Все, свобода полная. На книжных лотках вперемешку разложены «Архипелаг Гулаг» Солженицына и «Руководство по сборке домашнего самогонного аппарата» неизвестного автора. Депутаты и артисты открыто матерятся с экранов телевизоров, сахарного песка и подсолнечного масла в продаже нет. Сахар-то понятно, а при чем здесь подсолнечное масло? Неужели наш народ и из него приспособился гнать самогон?
     Прилавки пусты, но в домоуправлении нам дали талоны – на сахар, подсолнечное масло и водку. Ходят слухи, что в универсаме на Высотной улице завтра будут отоваривать водочные талоны. Только бы не обманули, как в прошлый раз – привезли портвейн и попробовали всучить по водочным талонам.
    Если удастся, возьму три бутылки «столичной», потом две бутылки обменяю у медсестры Веры Павловны из седьмого подъезда на сахарный песок – у нее всегда есть сахар, она ворует у себя в больнице. За третью бутылку диабетик Волошин со второго этажа даст килограмм гречки – у него без водки душа инсулин не принимает. Масло сливочное пока есть, но мяса осталось мало, а без мяса никак нельзя – Колька любит мясные фрикадельки, а Пашке нужен бульон.
    В магазине у метро «Новокузнецкая» говядину дают каждый день, но не больше, чем полтора-два килограмма в одни руки. Занять очередь нужно до открытия магазина, но продавать начнут не раньше одиннадцати – пока мясники нарубят по кусочкам. Не успеете взять до обеда – придется целый час топтаться возле закрытых дверей магазина и наблюдать, как бойкие бабульки отгоняют нахалов, желающих прорваться внутрь:
    - Женщина, вы не стояли, куда вы лезете?
    - Мужчина, отойдите от двери, все равно, не пропустим!
    А какая-нибудь со склерозом может и законного очередника  не впустить – придется бегать и искать свидетелей, что ты тут стоял:
   - Женщина, подтвердите, что я за вами стою!
      Что бы ни случилось, нельзя паниковать и растрачивать силы на перебранку – в очереди больше, чем где бы то ни было, необходимы спокойствие и твердость духа. Потому что одного даже очень симпатичного куска мяса вам будет мало, и надо трезво поразмыслить, как в сложившейся ситуации найти оптимальное решение.

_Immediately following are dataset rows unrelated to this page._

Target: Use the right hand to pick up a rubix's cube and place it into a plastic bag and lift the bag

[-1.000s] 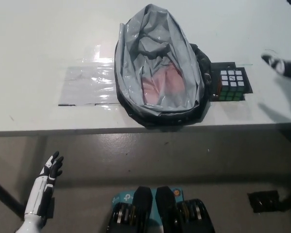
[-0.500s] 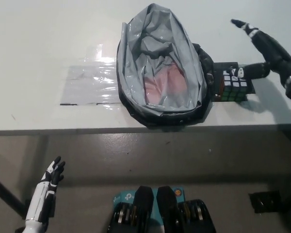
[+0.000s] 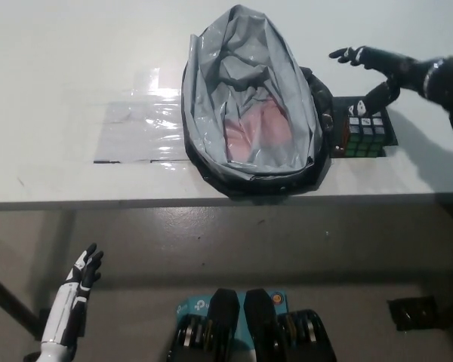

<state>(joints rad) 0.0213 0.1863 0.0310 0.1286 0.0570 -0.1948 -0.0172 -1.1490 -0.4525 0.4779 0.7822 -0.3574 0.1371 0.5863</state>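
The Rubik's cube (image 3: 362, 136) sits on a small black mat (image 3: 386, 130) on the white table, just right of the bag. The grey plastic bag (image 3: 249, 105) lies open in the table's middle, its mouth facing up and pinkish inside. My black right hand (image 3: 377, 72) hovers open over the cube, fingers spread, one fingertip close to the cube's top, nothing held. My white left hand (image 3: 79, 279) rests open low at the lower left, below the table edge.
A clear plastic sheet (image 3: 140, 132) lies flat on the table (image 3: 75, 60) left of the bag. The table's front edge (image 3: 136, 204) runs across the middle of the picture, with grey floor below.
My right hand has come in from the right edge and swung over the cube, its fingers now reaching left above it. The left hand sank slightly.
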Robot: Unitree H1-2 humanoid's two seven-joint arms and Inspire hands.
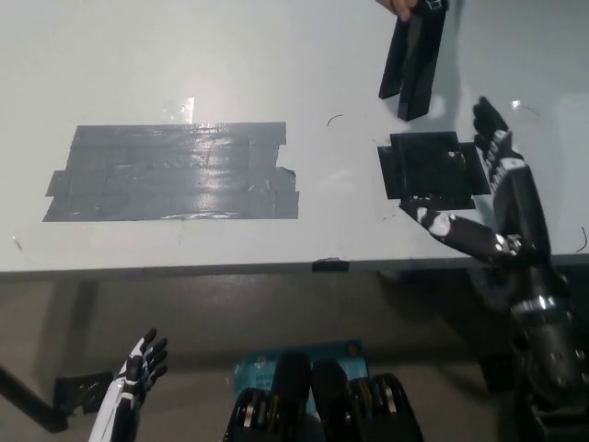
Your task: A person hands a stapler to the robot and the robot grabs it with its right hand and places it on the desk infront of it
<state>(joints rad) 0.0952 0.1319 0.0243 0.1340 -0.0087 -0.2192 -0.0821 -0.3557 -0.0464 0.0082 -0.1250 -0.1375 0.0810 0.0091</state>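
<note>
A black stapler [414, 63] hangs over the far right of the white desk [276, 55], held from above by a person's hand [398, 6] at the picture's top edge. My black right hand [492, 198] is raised over the desk's right front, open with fingers spread, just below and to the right of the stapler and apart from it. It overlaps the right side of a black tape patch [431, 166]. My white left hand [133, 378] rests low at the bottom left, below the desk edge, with its fingers apart.
A large grey tape patch [173, 172] covers the desk's left middle. A small black tab [329, 265] sits on the desk's front edge. A dark stand [55, 396] lies on the floor by my left hand.
</note>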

      Есть такие, что считают себя очень умными:
«Займу очередь, постою, отойду, а потом опять займу. И потом буду сторожить обе очереди – в первой постоял, во второй постоял. В первой постоял, во второй постоял. В первой постоял, во второй постоял. И так, пока не подойду».
        Метод старый, как мир. Примитивен, бесперспективен и, более того, может спровоцировать взрывную ситуацию. Например, когда подойдет ваша первая очередь, те, кто стоял за вами во второй, узнают вас, увидят, что вы берете, подбегут и начнут доказывать, что за вами стоят именно они, и именно они должны теперь брать. Те, кто стоял в первой очереди, естественно возмутятся, возникнет сумятица, поднимется крик, может даже дойти до рукопашной. Обе стороны будут призывать вас в свидетели, и лучшее, что вам останется, это поспешно ретироваться. В таких условиях лезть на рожон и пытаться купить дефицитный товар во второй раз – безумие.  Потому что если среди стоящих в очереди старушек есть бывшие комсомольские активистки, то могут и побить. Стоит ли так рисковать, чтобы взять всего лишь четыре килограмма вместо двух? Ответ напрашивается сам собой.

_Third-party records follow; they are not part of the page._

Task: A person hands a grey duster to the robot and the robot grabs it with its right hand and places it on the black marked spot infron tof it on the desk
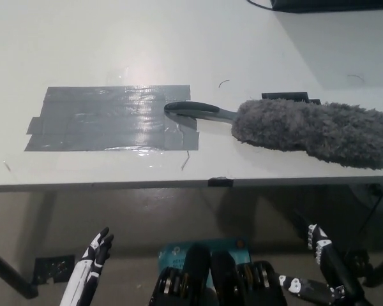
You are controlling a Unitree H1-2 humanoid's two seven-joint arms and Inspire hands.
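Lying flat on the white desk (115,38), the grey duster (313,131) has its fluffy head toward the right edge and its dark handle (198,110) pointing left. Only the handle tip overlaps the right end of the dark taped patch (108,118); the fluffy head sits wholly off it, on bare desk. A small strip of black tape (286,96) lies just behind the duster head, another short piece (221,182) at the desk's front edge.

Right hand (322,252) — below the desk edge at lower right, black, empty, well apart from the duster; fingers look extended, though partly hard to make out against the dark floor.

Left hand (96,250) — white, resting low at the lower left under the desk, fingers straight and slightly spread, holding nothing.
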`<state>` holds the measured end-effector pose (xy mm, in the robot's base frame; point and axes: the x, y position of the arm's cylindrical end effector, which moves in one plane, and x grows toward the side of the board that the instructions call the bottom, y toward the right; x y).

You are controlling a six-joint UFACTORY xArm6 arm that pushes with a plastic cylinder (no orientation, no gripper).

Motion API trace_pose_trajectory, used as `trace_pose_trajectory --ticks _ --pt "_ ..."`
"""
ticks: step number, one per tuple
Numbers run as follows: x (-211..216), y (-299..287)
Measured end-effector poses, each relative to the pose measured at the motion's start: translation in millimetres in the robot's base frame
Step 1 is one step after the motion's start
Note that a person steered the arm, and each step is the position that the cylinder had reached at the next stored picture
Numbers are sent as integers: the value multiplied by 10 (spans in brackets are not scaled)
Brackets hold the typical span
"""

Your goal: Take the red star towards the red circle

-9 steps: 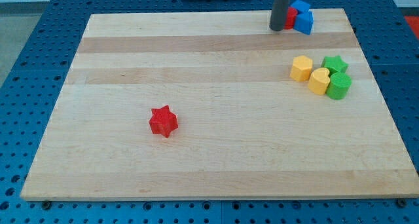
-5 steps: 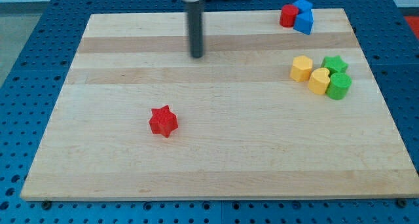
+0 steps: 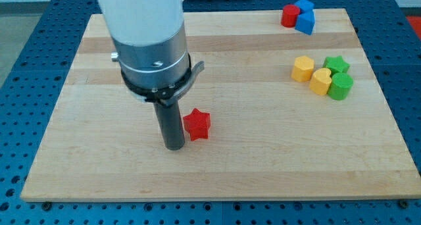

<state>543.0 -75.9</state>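
Note:
The red star (image 3: 197, 125) lies on the wooden board (image 3: 263, 159), left of its middle. My tip (image 3: 174, 146) stands just to the star's lower left, touching or almost touching it. The red circle (image 3: 290, 16) sits at the view's top right, against two blue blocks (image 3: 304, 17). The arm's white and grey body (image 3: 148, 41) fills the upper left and hides part of the board.
A cluster stands at the view's right: a yellow hexagon (image 3: 303, 68), a yellow heart (image 3: 321, 81), a green star (image 3: 337, 64) and a green round block (image 3: 341, 87). The board lies on a blue perforated table (image 3: 20, 67).
My tip swept from the top right beside the red circle, across the board, down to the star's lower left. The red star has shifted right and slightly up.

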Motion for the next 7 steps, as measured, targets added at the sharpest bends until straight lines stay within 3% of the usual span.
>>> trace_pose_trajectory --ticks 1,3,4,5,6,7 --pt "-102 343" --pt "-1390 741" --pt "-1579 752" --pt "-1448 725" --pt "-1648 801" --pt "-2068 1245"
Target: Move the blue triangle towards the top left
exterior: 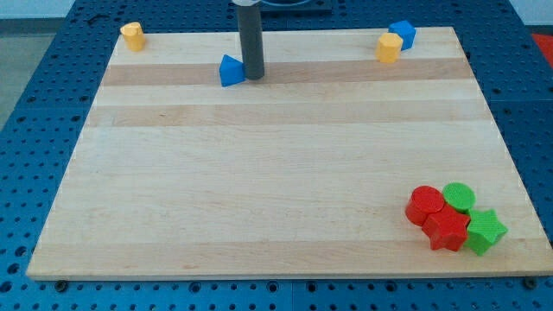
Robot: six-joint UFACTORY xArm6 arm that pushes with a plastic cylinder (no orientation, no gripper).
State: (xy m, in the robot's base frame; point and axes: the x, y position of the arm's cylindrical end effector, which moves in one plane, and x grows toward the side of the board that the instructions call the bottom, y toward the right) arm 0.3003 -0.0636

        Отсюда вывод: никакого примитивизма, только творческий подход к делу! Главное помнить, что любой процесс можно сделать занимательным и полезным для общего развития. Хотите классический пример из личной практики? Пожалуйста!
       Готовлюсь с вечера – достаю с антресолей две большие сумки-авоськи, вытаскиваю из пылящегося под кроватью чемодана яркую кофту паршивого салатного цвета и тонкий плащ-дождевик. В боковой карман одной из сумок засовываю черную вязаную шапку, в кошелек запихиваю пластиковые черные очки.
     Утром отвожу Пашку в детский сад к шести часам, надеваю салатную кофту, сверху плащ и в восемь уже на Новокузнецкой. Выйдя из метро, спешу к кучке людей у магазина. Возле самой двери успеваю обогнать приятную пожилую даму с зонтиком и, запыхавшись, спрашиваю:
 -Кто последний?
    Последним оказывается хлипкий мужчина в очках. Дама с зонтиком, которую я столь нахально обскакала, становится  позади меня. Зла на меня она вроде бы не держит, да и чего тут обижаться – жизнь есть жизнь, а очередь есть очередь. К тому же ей явно хочется поболтать, и мы тут же, слово за слово, затеваем разговор:
- Женщина, вы последняя?
- Я
 -А вы за кем?
 -Вот за этим мужчиной
 - Интересно, много еще народу впереди? А то займут и уходят, до обеда пройдем, интересно? С утра думала – зонт брать, не брать? Взяла, а небо вроде расчистилось.
   Усиленно поддерживаю разговор о погоде – для моих целей это просто необходимо. Посудачив о том, о сем, я отпрашиваюсь в туалет.
    В кабинке снимаю плащ, засовываю его в целлофановый пакет и с независимым видом выхожу из туалета. Уборщица равнодушно смотрит мне вслед – снял человек плащ, ничего особенного. В руках у меня по-прежнему две большие авоськи, но это ничего, авоськи теперь у всех. Издали  оцениваю ситуацию – пока отходила в туалет, набежало уже человек восемь, можно занимать снова. Когда подхожу к хвосту очереди, моя дама с зонтиком не обращает на меня никакого внимания – я ведь уже не в плаще. Интеллигентная старушка, за которой я становлюсь, радостно говорит:
  - Хорошо, у вас кофта ярко зеленая, запоминается, а то если надо бывает отойти, то я всегда свою очередь теряю.
   Понятно, ей, стало быть, тоже случается отходить, она меня поймет и запомнит. За мной занимает сильно пахнущий перегаром мужчина с сизым носом:
 -Барыни, кто из вас тут последний?
 -Какие мы барыни, - смеется старушка, - барыни по очередям не стоят. Кобылы мы водовозные,  а не барыни.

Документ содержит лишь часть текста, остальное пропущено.